In the final 20 minutes, he made seven saves and the Hurricanes won, 6-3. He became the first emergency backup goalie in NHL history to be credited with a victory (on March 20, 2018, 36-year-old accountant Scott Fisher entered a game for the Chicago Blackhawks, but did not play long enough to officially get the win) and was selected as the game’s first star.
“I was halfway down the hall when one of the game operations officials stopped me and told me to wait,” Ayres says.
Then he was summoned out for a celebratory skate onto the ice.
“I have seen many games in that arena, and when the Leafs lose, the place usually empties out pretty quickly so I thought nobody was going to be out there,” he says. “When I stepped onto the ice, I looked up and the arena was three-quarters full and everyone was on their feet.”

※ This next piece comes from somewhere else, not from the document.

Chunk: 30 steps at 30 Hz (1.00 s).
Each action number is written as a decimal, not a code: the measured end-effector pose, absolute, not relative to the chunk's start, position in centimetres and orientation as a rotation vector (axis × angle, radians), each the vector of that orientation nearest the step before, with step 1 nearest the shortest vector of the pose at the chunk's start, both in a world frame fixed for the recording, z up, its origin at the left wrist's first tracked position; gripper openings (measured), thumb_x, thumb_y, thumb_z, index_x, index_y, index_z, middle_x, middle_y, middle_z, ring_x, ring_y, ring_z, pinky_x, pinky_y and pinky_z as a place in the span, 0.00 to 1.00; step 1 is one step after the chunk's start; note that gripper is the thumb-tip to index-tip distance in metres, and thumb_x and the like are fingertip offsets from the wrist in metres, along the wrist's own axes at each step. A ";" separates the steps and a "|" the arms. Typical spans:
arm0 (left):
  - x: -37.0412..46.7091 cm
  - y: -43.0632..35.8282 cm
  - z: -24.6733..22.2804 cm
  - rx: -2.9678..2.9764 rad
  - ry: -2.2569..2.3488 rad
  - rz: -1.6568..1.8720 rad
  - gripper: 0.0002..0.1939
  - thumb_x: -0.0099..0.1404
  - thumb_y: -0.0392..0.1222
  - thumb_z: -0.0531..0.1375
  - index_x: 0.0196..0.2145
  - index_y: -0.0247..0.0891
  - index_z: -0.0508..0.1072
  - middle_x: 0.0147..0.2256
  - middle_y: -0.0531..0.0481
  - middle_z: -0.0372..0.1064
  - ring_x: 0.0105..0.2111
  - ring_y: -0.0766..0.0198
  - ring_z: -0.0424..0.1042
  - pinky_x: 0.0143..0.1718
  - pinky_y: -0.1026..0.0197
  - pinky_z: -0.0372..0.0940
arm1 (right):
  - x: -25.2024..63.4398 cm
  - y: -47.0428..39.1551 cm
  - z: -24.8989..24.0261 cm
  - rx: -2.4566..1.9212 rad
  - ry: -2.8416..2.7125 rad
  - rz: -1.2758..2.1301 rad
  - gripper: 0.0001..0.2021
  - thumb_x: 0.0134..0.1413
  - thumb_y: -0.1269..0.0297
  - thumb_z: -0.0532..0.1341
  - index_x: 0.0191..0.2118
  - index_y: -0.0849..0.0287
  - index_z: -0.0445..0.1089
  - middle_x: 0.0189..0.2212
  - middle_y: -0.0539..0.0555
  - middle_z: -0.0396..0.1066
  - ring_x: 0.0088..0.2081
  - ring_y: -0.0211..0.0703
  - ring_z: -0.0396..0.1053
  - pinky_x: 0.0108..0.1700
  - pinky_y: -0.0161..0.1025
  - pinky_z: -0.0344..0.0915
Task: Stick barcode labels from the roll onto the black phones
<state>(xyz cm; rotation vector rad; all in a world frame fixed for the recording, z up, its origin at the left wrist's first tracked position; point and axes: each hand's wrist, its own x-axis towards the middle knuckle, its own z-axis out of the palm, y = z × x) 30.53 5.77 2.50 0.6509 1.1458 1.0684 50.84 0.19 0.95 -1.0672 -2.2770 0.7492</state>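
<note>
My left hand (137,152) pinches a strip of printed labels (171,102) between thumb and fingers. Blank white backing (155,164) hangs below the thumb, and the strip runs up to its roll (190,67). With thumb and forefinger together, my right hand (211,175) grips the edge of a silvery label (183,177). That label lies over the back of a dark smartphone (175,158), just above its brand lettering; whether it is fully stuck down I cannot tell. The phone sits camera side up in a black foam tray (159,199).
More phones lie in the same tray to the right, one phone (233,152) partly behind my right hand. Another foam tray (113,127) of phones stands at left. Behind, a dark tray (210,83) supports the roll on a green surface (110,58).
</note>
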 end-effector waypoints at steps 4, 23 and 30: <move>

David did a national television interview after the game, and then Sarah was asked to join him for another. With apologies to the Stanley Cup champion Lightning, theirs was arguably the biggest story of the season in the NHL.
Ayres, whose usual recompense for being the emergency goalie is free admission, was paid $500 by the Hurricanes.
The following day, Ayres flew to New York and was shuttled around in a limousine as he made multiple television appearances and met NHL commissioner Gary Bettman. On Tuesday, he and Sarah flew to Raleigh, N.C., and were honoured before a Hurricanes game. David signed autographs for fans lined up on the concourse, where one guy asked him to sign his forearm so he could use it as an outline for a tattoo. The Hockey Hall of Fame added his goalie stick to its collection and James Corden, the late-night television talk-show host, hooked him up with officials at Disney, which is beginning to make a feature film.
“This is the craziest thing that has ever happened to us,” Sarah says. “There is nothing even to compare to it. I can’t believe it has been 10 months.”
COVID-19 suspended the NHL season and life has mostly returned to normal for the Ayres’s.
“The brakes went on,” Sarah says. “Things went from crazy to a sudden halt.”
Although COVID-19 has slowed things down, David continues to get requests for personal appearances, and fans send items to his home for him to sign. “It’s a little out of our comfort zone,” Sarah says. “It’s not like we don’t feel worthy, but it is a lot to take in.”
They are a normal suburban couple that fortune shined upon and are trying to make the most of it. They have been married for three years and David has since adopted Sarah’s three children, ages 10 to 16.
He has given up his job as a facility-operations manager and occasional Zamboni driver at the Mattamy Athletic Centre in Toronto (at the former Maple Leaf Gardens), and now works for a company that makes ice for hockey rinks. Ayres, who played minor hockey as a youth, plans to return as emergency backup goalie this season – if the Leafs play at Scotiabank – and says he feels more confident now if he gets to play again.
He spends most of his leisure time on charity work, and was recently honoured for helping to raise nearly $100,000 during the pandemic for the Kidney Foundation of Canada. He had his transplant in 2004, with his mother as the donor.
“It has given me a platform to do good things,” he says.
Before COVID and everyone having to wear a mask, people recognized him. And Sarah, everywhere they went. Now, until at least the next NHL season, they will return to anonymity.